The value is an [nltk.tree.ProbabilisticTree](http://www.nltk.org/api/nltk.html#nltk.tree.ProbabilisticTree), which is just like an `nltk.tree.Tree` except that it has an additional `logprob()` method that returns the score (log-probability). Similarly, the constructor takes an additional argument: `pt = ProbabilisticTree(lhs, (rhs_1,...), logprob=score)` - we'll use this to construct the backtrace trees.

In [7]:
reload(cky)
reload(cky_test)
unittest.TextTestRunner(verbosity=2).run(
    unittest.TestLoader().loadTestsFromName(
        'TestParsing', cky_test))

test_failing_rule_application (cky_test.TestParsing) ... ok
test_rule_application (cky_test.TestParsing) ... ok
test_rule_application_three_words (cky_test.TestParsing) ... ok

----------------------------------------------------------------------
Ran 3 tests in 0.005s

OK


<unittest.runner.TextTestResult run=3 errors=0 failures=0>

In [9]:
reload(cky)
parser = cky.CKYParser(grammar)
derivation = parser.parse('I eat red hot food with a knife'.split(), 'S')
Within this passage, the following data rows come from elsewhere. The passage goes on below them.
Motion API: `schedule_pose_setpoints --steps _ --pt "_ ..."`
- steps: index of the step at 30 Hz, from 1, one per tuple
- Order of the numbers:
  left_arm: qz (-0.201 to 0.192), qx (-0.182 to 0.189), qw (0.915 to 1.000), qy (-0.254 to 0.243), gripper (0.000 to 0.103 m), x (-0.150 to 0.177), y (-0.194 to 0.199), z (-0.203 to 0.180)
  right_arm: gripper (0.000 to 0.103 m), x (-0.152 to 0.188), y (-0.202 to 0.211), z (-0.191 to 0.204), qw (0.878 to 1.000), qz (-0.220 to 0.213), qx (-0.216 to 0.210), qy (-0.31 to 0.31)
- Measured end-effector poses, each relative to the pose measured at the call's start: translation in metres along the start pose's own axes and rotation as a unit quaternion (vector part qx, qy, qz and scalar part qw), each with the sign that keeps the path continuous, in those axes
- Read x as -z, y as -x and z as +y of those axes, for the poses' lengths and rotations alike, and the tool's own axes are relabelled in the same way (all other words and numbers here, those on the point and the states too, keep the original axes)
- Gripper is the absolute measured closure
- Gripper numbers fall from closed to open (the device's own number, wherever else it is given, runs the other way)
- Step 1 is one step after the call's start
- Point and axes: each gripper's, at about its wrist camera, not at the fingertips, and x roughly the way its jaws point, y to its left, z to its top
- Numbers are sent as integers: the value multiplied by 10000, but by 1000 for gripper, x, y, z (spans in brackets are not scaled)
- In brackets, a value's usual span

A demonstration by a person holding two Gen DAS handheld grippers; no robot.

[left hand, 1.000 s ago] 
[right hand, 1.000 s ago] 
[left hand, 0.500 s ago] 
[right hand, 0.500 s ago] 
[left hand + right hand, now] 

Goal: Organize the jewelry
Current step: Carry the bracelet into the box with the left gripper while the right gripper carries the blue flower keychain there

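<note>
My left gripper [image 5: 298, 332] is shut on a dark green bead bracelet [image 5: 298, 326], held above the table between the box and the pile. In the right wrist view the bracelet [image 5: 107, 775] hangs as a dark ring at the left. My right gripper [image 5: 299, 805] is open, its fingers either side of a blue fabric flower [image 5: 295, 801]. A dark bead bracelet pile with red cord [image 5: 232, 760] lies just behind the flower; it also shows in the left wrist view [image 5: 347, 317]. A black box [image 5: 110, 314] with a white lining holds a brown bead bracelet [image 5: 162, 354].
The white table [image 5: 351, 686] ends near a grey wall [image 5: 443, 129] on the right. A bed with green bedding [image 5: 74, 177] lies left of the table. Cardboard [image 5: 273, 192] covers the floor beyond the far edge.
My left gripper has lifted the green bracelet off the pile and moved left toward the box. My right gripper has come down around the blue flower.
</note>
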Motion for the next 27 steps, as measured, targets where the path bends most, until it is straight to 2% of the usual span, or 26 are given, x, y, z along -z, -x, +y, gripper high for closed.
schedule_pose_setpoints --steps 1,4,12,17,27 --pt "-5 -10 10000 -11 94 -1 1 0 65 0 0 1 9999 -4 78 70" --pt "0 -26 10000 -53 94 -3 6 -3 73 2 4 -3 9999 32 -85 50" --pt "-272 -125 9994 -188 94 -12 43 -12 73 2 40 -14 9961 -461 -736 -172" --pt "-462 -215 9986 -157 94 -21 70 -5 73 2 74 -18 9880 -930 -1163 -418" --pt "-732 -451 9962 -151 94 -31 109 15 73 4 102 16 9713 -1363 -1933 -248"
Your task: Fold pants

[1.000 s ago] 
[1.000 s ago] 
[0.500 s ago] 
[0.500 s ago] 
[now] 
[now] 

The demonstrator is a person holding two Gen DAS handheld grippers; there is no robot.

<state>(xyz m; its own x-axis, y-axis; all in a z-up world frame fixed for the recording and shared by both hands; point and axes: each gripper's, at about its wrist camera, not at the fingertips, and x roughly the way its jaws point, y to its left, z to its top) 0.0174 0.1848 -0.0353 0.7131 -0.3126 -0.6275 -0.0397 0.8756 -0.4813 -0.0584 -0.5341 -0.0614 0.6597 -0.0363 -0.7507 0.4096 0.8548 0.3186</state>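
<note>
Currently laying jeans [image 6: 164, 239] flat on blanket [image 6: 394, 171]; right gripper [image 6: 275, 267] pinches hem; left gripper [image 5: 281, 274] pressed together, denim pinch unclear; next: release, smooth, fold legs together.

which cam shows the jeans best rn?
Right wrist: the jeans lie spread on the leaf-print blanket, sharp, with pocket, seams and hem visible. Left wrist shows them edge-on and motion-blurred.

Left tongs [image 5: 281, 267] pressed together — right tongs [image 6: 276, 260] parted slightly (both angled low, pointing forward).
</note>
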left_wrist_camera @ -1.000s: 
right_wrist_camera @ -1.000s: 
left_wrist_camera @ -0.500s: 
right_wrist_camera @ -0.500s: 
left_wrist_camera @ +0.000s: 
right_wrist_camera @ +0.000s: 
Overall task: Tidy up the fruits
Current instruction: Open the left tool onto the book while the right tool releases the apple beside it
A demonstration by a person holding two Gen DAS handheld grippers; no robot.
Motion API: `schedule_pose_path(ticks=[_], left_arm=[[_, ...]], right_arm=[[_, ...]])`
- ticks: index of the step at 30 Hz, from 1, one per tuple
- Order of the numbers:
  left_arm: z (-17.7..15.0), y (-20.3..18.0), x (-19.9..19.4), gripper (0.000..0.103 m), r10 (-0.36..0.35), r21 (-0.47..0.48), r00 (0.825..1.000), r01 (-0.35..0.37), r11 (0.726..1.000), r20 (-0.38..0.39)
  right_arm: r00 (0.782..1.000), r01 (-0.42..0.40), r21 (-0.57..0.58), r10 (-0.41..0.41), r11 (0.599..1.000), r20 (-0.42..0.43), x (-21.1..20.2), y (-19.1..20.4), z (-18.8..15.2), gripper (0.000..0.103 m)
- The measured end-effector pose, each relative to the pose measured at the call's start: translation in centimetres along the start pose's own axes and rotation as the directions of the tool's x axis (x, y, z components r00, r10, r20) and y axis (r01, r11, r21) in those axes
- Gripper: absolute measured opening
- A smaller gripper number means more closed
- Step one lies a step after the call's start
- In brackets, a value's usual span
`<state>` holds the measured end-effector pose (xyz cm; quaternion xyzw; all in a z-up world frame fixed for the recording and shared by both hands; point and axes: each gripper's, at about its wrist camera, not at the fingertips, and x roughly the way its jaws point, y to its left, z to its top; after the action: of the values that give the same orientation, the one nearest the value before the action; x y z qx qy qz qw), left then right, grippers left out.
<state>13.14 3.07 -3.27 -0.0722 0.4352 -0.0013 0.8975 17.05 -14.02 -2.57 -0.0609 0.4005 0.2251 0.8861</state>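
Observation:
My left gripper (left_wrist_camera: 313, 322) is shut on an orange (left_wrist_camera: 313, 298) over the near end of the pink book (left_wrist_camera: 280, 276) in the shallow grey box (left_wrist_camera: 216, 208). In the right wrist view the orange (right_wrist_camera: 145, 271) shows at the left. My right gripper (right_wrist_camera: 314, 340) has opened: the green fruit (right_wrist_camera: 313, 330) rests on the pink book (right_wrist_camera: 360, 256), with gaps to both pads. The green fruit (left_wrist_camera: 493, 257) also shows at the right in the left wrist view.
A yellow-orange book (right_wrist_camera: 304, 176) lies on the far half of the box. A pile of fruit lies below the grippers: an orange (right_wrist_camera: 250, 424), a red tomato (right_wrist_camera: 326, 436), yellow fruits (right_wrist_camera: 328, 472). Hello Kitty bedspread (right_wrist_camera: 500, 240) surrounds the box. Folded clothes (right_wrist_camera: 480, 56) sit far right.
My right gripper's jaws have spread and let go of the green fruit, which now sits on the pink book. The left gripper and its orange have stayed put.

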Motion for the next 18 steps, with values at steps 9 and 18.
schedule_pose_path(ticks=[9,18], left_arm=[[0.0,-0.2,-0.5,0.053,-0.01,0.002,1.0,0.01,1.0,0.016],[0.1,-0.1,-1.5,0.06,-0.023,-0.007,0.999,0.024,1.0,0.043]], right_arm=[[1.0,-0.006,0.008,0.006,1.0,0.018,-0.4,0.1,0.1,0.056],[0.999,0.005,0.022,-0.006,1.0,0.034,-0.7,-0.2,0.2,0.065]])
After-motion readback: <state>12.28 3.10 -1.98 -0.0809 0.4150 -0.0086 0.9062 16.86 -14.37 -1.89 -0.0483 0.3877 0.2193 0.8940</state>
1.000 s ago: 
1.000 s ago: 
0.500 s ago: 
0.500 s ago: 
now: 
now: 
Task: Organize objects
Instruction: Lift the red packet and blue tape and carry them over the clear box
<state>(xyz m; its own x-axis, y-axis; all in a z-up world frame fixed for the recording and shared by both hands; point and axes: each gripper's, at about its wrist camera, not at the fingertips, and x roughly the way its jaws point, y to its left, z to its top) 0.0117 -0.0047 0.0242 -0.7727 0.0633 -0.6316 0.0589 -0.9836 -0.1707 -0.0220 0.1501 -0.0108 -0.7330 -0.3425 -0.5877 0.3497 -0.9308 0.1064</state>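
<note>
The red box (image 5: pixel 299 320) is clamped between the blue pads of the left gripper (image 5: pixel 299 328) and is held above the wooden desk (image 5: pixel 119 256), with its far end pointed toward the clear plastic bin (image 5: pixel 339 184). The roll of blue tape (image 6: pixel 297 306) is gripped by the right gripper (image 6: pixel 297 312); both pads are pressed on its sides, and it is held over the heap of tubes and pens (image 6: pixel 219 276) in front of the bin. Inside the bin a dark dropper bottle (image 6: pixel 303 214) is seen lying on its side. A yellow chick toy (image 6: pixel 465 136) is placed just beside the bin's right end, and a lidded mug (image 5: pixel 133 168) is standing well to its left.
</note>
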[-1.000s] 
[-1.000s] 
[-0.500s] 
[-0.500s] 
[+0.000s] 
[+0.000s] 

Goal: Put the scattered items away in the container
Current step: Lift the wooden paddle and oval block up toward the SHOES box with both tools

assert round(derivation.logprob(), 2) == -64.08
derivation

### Experimentation

In [16]:
parser.parse('We saw him on the way home'.split(), 'S')

#### Inflexibility of Preterminal Rules
Because of the way we calculate the scores for preterminal rules, the final decision on which preterminal produces a word is largely depending on the frequency of the word's usage in the training set. For instance, in the example above, the word '**home**' should be an Adverb in the sentence, but since '**home**' is very frequently used as a Noun, it is parsed as a Noun by the parser. 

#### Attachment Ambiguity
As shown in the example above, the phrase '**on the way home**' could either be attached to '**We**' or '**him**'. However, CKY is not able to take any context information, thus the parser is not able to handle such ambiguity.